Um outro aspeto de que este estudo poderá vir a ser criticado relaciona-se com a ausência de uma enumeração de aspetos positivos desta transferência da ANA da esfera pública para a esfera privada. Não existe, ao longo do estudo, uma lista de vantagens ou benefícios por elas serem inexistentes, o que se verificou foi um aumento da exploração laboral e um aumento das taxas aeroportuárias.

Este estudo é importante pois, presta um serviço público e político ao registar, analisar e denunciar um processo que foi, de facto, conduzido de forma profundamente lesiva para o interesse nacional.

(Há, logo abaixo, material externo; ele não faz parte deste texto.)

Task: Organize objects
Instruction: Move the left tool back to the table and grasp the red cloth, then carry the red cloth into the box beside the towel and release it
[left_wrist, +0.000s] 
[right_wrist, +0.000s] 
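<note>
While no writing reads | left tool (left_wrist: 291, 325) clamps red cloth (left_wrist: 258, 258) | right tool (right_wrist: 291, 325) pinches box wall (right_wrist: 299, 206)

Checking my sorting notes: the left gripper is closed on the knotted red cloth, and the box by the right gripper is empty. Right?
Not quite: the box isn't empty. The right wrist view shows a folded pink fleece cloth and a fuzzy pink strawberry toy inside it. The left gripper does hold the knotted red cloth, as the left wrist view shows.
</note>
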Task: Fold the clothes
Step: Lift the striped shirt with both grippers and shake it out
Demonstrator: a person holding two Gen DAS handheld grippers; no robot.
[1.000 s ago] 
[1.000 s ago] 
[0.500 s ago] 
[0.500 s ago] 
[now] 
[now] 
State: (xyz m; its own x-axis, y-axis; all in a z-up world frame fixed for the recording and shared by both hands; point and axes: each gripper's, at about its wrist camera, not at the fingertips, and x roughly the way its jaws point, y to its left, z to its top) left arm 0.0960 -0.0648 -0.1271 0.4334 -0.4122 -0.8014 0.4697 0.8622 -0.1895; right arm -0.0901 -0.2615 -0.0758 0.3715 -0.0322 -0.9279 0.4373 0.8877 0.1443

    A privatização da ANA — Aeroportos de Portugal foi um processo, à semelhança de outros, prejudicial para o interesse nacional. Mais do que um simples negócio de venda de ativos públicos, o que seria sempre questionável face à importância estratégica das infraestruturas aeroportuárias, representou a entrega, a preço de saldo, de uma empresa que pelas suas caraterísticas, objeto social e empresarial, é vital para o desenvolvimento do país e para a sua coesão territorial. Dos nove aeroportos da Região Autónoma dos Açores, quatro são da ANA (flores, Faial, S. Miguel e Santa Maria), o que para o povo açoriano não deixa de ser um fator que deverá ser tomado em conta na luta pela reversão da privatização.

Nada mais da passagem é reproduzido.